02 June 2014
Jobs, the environment, and resposibility to adapt
New federal rules designed to reduce carbon emissions over a 16-year period are predictably being criticized as job-killers, and not only by predictable Republicans but also by Democratic candidates in coal states who fear that the new policy will be a personal job-killer for them. Of course, you can also find environmentalists to complain that the new rules still aren't adequate to the climate crisis, but it isn't part of an activist's job to be satisfied. In any event, the activist and the candidate have different interests to calculate, the employer and employee others still. How do we sort out all their contradictory claims on government? Two observations might guide us.
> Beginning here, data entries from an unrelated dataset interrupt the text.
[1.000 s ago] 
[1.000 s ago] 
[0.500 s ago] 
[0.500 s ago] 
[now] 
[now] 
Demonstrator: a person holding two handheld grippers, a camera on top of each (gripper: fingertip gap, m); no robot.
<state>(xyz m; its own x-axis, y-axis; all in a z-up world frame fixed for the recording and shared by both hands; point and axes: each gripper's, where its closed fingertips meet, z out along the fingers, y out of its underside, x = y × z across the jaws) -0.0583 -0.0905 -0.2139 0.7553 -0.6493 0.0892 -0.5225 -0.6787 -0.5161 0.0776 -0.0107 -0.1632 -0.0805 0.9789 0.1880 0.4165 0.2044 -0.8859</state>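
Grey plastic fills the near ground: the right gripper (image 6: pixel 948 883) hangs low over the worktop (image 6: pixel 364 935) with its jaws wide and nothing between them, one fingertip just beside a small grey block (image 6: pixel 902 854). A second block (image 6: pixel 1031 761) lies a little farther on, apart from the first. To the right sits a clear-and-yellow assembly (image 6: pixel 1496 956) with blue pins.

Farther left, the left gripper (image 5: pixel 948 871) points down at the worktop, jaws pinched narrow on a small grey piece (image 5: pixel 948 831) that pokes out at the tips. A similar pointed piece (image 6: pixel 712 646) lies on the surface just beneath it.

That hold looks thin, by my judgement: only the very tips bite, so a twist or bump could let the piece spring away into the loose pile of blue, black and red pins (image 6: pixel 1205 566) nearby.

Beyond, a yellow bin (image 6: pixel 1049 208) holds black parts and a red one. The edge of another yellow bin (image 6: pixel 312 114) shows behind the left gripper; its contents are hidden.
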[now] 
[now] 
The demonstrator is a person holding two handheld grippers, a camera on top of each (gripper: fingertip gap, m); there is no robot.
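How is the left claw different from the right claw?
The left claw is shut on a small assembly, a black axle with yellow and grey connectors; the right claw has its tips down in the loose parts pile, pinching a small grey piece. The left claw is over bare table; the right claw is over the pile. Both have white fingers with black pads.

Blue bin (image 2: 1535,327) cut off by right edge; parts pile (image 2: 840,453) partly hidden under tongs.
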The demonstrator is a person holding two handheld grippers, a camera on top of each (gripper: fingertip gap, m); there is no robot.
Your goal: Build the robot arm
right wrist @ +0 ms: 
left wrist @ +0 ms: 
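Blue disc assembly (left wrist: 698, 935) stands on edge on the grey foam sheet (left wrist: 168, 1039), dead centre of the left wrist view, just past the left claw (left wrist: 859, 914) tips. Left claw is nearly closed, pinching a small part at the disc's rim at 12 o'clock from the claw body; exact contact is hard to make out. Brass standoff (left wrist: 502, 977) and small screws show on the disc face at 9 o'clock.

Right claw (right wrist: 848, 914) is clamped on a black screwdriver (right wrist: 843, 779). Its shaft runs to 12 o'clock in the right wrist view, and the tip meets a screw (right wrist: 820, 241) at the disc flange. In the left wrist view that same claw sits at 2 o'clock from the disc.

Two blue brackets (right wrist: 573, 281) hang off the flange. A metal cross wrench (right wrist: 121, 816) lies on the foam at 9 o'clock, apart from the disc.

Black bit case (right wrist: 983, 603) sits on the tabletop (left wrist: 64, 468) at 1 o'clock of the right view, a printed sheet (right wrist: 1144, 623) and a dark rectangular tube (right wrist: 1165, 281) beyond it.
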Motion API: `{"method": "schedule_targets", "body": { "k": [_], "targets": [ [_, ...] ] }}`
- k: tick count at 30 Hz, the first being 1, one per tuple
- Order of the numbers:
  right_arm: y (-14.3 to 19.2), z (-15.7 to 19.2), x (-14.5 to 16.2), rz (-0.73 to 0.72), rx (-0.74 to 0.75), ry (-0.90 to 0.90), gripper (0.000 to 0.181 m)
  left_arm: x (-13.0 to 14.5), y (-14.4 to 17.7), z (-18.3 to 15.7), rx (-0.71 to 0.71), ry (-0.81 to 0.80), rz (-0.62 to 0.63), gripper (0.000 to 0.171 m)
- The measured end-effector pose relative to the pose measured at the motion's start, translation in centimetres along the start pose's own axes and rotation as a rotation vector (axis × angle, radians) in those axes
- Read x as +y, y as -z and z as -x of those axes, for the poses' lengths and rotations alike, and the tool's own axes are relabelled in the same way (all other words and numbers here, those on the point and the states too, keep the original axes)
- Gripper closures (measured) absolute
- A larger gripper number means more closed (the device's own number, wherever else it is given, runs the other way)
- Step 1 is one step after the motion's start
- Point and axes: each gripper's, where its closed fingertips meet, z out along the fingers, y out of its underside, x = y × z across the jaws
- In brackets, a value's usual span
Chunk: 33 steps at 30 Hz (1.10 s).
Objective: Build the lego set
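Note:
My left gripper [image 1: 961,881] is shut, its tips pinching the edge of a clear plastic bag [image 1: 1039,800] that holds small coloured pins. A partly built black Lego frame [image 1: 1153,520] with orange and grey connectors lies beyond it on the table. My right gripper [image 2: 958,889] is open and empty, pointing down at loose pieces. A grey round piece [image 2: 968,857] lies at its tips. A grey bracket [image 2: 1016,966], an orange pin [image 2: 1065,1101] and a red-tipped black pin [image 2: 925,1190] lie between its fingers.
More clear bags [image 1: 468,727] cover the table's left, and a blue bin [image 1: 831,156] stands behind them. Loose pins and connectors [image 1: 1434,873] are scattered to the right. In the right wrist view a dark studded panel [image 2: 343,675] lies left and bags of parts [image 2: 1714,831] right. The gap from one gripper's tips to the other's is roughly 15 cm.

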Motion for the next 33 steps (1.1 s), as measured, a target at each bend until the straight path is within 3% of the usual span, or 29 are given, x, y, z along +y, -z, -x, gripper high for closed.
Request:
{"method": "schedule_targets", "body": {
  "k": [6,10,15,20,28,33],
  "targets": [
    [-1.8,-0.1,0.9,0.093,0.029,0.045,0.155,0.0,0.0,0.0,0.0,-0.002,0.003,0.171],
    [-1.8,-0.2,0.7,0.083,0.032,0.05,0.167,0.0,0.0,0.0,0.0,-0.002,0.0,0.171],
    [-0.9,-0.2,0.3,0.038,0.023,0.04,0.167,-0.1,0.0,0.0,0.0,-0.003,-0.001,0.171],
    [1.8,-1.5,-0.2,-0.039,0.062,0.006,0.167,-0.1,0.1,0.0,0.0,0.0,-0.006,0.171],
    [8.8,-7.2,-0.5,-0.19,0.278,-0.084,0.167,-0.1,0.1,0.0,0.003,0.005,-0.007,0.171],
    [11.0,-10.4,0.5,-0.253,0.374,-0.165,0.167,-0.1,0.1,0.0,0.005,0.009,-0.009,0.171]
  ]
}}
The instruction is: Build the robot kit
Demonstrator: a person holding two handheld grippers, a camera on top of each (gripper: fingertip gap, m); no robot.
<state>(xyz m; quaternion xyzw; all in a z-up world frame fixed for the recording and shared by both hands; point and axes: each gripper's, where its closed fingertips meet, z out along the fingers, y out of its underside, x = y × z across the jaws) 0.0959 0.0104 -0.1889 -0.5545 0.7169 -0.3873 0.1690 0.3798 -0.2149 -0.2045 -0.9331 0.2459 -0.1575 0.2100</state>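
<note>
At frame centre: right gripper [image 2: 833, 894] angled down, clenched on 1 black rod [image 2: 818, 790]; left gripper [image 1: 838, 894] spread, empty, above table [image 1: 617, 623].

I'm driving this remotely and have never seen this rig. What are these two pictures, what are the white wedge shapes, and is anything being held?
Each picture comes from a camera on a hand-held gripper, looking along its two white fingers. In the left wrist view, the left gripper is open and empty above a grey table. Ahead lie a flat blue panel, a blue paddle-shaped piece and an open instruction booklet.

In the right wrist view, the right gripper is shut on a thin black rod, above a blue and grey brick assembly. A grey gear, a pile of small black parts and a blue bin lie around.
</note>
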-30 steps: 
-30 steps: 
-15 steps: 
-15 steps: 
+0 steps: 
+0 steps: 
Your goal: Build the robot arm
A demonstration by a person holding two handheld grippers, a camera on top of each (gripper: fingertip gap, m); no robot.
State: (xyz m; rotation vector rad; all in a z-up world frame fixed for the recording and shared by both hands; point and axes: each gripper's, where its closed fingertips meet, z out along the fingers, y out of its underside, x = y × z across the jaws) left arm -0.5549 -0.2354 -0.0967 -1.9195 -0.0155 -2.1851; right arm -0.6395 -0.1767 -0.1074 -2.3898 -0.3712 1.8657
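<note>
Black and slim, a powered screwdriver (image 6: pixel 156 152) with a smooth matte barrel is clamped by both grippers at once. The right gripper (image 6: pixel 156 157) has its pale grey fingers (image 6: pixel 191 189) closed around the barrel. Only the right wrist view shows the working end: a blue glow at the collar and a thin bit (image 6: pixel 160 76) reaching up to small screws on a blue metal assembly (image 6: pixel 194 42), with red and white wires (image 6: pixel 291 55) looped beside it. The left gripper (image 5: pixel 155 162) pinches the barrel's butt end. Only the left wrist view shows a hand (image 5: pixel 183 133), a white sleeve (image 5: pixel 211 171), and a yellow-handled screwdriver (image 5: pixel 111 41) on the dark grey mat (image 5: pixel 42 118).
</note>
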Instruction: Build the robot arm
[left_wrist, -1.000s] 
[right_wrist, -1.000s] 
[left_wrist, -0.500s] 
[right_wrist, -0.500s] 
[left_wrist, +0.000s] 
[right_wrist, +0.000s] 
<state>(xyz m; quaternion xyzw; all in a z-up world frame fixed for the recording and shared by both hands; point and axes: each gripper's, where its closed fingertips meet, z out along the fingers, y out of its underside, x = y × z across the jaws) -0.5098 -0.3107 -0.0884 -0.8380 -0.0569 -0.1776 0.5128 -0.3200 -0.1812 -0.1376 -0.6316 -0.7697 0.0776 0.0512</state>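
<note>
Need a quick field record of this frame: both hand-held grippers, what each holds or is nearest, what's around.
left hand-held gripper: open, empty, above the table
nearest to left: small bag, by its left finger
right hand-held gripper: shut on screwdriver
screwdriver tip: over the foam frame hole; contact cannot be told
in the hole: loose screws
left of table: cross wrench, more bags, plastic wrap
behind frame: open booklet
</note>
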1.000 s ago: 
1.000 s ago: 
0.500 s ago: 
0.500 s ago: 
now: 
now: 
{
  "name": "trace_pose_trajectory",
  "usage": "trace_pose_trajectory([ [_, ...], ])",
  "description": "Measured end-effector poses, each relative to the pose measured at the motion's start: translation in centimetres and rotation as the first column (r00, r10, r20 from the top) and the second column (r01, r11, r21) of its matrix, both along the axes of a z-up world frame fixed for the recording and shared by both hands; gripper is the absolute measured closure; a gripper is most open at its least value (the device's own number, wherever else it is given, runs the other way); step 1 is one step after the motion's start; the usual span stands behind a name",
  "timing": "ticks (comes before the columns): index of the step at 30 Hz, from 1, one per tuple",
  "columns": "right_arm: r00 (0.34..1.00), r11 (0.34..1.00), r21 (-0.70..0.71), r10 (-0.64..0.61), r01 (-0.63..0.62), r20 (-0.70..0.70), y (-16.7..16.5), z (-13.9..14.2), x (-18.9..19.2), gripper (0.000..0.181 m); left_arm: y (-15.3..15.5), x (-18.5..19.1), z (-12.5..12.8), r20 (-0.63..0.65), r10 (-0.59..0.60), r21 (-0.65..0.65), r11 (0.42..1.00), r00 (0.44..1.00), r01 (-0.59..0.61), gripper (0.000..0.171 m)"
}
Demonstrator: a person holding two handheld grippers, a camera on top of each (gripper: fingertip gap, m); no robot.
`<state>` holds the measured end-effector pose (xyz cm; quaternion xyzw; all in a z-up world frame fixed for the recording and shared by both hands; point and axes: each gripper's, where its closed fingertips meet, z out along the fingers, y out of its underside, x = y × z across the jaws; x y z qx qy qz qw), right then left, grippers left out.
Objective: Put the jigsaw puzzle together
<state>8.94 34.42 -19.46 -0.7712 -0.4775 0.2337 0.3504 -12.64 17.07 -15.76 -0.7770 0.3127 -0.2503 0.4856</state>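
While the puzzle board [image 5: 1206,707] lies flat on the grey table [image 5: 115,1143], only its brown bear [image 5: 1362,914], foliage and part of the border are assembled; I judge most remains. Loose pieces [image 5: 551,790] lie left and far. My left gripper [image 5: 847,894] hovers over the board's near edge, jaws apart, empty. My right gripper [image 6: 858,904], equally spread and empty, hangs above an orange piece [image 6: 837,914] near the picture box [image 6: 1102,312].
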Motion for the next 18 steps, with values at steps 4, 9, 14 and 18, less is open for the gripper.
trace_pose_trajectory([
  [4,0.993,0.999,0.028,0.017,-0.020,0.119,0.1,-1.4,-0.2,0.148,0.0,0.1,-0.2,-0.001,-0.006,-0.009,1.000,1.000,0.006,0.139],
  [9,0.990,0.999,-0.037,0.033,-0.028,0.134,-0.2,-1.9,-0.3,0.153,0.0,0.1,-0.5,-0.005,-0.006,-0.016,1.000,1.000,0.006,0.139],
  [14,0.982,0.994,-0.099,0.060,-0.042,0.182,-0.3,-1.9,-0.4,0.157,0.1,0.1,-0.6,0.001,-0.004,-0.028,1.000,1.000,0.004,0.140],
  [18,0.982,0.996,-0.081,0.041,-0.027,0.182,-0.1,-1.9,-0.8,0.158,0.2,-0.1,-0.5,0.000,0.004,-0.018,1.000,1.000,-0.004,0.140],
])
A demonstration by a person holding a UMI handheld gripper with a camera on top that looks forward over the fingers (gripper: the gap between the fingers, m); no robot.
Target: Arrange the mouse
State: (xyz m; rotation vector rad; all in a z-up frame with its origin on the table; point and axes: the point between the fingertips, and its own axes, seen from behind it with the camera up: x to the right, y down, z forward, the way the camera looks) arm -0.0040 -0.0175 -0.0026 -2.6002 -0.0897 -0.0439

First, the survival of the environment, objectively speaking, shouldn't be subject to votes if we understand its survival as a fundamental imperative of government. This point is negatively conceded by those who oppose regulation by denying a crisis. Life is not to be sacrificed to "freedom;" government exists in the first place to regulate freedom for the sake of life, if government is anything but the rule of one clique or class over others. Are jobs not to be sacrificed? The self-styled pro-business party tells us so. They mean that government is not to sacrifice private-sector jobs for any so-called public purpose. Business itself, of course, may sacrifice jobs for any reason it pleases, and if anyone protests business blames government. Let's agree that, in the present theoretical case, someone -- public or private sector -- should take responsibility for retraining and finding new work for anyone who might be unemployed by the new regulations. It would be more than many private employers do when they decide that jobs must be sacrificed to the bottom line. When that happens, the unemployed are told that they must adapt in order to compete in the global economy. Their economics obliges us to adapt to people's ambitions, but denies any imperative to adapt to climate change until a way can be found to do it profitably. Until then they deny the need to adapt -- but nature isn't subject to a vote, and for all the big talk about a natural right to do business, nature isn't likely to respect it in the long run. Why should we?